**What the task requires**:
The answer must be a single number: how many lines in the records below contain the word "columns".

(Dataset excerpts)
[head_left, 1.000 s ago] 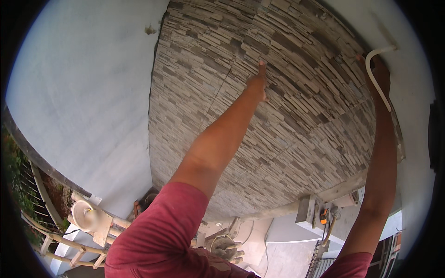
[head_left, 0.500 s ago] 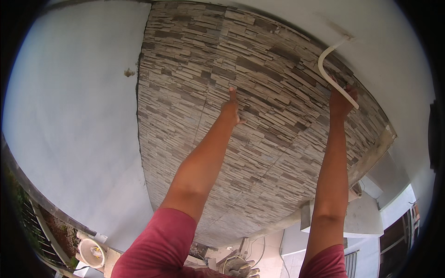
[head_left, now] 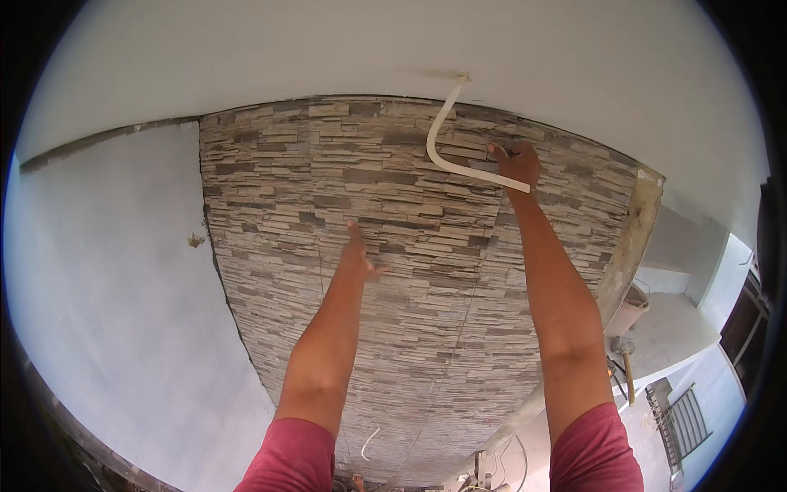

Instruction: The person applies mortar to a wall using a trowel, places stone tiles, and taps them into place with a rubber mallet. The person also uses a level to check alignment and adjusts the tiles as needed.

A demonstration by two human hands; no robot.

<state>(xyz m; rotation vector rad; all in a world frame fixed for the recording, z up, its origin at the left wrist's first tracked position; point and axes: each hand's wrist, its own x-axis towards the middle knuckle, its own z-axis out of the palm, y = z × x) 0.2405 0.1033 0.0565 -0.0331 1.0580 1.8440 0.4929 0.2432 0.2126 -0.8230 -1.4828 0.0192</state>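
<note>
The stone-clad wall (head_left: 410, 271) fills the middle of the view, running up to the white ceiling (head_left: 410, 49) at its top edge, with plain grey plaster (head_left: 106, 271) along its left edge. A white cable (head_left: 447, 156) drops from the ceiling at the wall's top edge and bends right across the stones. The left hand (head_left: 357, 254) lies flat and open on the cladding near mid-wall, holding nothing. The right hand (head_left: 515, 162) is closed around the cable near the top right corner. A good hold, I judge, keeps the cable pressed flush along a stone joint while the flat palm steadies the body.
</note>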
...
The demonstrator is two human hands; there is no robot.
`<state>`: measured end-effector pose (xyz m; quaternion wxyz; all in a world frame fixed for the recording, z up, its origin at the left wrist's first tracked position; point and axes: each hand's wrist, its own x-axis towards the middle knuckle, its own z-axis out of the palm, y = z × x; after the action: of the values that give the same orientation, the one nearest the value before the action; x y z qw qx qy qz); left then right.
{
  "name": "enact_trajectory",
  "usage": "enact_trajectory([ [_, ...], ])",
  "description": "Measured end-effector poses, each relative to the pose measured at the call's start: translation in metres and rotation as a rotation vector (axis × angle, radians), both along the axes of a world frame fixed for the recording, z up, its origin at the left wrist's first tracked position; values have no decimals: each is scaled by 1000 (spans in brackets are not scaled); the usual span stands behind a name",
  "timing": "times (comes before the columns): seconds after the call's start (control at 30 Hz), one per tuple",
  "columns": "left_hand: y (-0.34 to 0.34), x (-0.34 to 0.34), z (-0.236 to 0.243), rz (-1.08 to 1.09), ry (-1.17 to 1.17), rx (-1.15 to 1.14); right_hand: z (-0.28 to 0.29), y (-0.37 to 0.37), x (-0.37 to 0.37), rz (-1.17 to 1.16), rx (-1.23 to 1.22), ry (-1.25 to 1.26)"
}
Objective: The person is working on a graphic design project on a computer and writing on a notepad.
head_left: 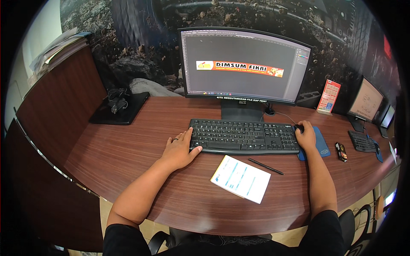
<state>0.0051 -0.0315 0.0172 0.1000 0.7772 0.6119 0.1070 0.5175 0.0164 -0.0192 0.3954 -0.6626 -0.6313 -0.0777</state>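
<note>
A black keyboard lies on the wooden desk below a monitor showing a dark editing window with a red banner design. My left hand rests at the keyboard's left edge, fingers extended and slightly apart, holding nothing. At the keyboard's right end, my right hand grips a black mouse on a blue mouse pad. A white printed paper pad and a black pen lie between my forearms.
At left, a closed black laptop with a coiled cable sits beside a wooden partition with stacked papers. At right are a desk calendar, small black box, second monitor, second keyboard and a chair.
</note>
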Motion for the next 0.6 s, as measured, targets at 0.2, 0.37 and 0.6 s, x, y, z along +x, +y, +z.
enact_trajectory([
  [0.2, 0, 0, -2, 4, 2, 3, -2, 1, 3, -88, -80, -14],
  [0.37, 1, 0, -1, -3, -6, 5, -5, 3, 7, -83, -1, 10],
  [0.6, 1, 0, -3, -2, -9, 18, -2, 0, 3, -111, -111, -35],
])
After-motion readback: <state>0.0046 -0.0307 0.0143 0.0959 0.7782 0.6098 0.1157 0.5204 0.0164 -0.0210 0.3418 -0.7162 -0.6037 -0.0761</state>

**Answer**:
2